No sé cómo acabé en el
funeral, quiero decir que es lógico que estuviese allí, pero me sentía como
teletransportado, sin recordar el medio de transporte ni el viaje en sí, tal
vez es que el alcohol seguía demasiado presente. El cementerio, con aquella luz
tan aguda de primera hora, era demasiado blanco, el polvo del suelo, las
lápidas, los muros con sus tejados, los mausoleos… el cielo era blanco y no
distinguías el azul, ni las nubes ni el propio sol. El Presidente se me
adelantó:
—Es como si en vez de a
la tumba ya la hubiéramos acompañado hasta el Purgatorio.
Entonces el ataúd bajó
en silencio, todas las palabras habían sido dichas la noche anterior o irían
siendo dichas en el futuro.
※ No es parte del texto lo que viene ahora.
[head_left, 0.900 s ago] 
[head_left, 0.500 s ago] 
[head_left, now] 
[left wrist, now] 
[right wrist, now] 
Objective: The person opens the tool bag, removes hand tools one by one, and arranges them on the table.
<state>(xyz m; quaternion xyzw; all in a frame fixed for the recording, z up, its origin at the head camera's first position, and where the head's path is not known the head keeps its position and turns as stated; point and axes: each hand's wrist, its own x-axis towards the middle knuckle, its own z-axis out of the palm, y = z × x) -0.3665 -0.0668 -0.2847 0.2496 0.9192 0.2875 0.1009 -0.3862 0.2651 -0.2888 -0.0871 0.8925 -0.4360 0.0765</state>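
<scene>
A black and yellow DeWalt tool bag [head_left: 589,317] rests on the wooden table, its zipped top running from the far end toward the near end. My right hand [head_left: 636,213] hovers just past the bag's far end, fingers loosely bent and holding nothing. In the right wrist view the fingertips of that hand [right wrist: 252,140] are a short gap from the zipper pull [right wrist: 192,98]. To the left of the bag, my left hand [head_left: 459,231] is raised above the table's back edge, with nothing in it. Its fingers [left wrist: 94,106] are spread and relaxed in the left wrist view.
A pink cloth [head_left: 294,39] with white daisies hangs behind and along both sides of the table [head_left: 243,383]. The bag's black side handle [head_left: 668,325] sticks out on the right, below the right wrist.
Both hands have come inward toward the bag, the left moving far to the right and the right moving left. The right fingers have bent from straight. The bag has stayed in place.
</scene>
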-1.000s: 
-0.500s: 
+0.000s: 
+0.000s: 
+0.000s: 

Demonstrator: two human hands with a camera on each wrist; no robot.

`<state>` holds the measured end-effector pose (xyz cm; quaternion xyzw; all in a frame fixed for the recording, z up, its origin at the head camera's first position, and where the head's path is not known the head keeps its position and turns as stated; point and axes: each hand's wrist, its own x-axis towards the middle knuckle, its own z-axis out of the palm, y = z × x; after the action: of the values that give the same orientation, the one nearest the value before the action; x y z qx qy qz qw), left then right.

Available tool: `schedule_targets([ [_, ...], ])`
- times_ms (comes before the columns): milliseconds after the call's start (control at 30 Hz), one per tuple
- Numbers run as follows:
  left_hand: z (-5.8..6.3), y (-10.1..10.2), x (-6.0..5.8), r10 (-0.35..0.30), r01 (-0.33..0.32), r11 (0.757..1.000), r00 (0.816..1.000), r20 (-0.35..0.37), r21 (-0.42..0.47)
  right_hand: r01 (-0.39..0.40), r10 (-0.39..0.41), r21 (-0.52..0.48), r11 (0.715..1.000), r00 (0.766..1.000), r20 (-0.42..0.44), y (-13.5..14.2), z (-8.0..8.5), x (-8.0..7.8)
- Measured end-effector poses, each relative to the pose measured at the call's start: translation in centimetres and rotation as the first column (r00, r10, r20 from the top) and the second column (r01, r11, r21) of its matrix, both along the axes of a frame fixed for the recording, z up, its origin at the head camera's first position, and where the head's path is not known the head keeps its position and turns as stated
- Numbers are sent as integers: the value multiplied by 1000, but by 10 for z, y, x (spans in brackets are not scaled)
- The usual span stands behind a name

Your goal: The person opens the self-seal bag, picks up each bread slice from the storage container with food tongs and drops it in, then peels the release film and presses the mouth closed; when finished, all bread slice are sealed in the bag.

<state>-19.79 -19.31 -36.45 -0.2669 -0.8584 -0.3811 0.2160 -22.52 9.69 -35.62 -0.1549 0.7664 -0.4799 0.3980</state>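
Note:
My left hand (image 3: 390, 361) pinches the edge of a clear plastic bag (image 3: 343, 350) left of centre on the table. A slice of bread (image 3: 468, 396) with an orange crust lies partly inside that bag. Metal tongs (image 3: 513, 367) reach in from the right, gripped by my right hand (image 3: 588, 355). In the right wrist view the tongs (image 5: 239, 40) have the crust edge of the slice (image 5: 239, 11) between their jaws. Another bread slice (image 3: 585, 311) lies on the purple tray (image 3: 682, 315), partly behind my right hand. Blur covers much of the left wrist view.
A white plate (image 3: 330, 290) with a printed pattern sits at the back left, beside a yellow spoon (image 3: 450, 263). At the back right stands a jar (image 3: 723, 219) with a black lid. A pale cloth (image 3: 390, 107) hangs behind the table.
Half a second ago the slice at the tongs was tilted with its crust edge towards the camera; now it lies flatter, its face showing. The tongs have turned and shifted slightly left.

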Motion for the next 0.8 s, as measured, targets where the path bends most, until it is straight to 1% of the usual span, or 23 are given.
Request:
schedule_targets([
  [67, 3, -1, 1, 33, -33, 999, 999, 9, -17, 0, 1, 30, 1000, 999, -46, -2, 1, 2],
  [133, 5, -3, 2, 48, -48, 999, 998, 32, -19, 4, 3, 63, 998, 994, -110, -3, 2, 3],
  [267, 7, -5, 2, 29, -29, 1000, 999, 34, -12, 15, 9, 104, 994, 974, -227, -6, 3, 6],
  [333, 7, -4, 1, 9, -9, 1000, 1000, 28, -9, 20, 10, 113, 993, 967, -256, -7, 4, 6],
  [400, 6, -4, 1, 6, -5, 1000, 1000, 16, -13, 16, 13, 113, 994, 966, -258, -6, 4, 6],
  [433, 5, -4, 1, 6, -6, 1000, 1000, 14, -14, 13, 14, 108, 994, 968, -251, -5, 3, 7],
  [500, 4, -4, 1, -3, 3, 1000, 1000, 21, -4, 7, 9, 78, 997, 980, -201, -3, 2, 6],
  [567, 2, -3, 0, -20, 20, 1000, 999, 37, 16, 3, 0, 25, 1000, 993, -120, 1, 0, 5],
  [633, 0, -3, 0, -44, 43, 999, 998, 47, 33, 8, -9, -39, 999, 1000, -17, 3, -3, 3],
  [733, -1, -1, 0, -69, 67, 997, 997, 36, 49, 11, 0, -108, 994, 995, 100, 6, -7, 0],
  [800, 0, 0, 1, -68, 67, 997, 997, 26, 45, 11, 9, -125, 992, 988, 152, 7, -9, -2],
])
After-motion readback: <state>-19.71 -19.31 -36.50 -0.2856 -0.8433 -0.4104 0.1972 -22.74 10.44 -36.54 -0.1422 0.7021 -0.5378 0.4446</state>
Allí nadie vestía de negro, todos vestíamos el
marrón del cuero o el verde de los uniformes de campaña.
El presidente sacó una
flor de algún sitio, también blanca, y la lanzó sobre el ataúd que se perdía en
una oscuridad que parecía conducir a un lugar aterrador, frío y triste. Después
se marchó abriéndose paso entre la gente, con esos empujones sofisticados que
desarrollan los políticos.
Cuando el coche blanco
presidencial se perdió en la primera esquina, hombres armados salieron desde el
tejadito del muro, de dentro de los mausoleos y de entre las lápidas, como en
una película del oeste. Yo ni me sorprendí ni intenté ocultarme cuando
empezaron a disparar, tenía un regusto amargo en la boca y sentía desde la
noche anterior que vivir se me iba a hacer muy cuesta arriba.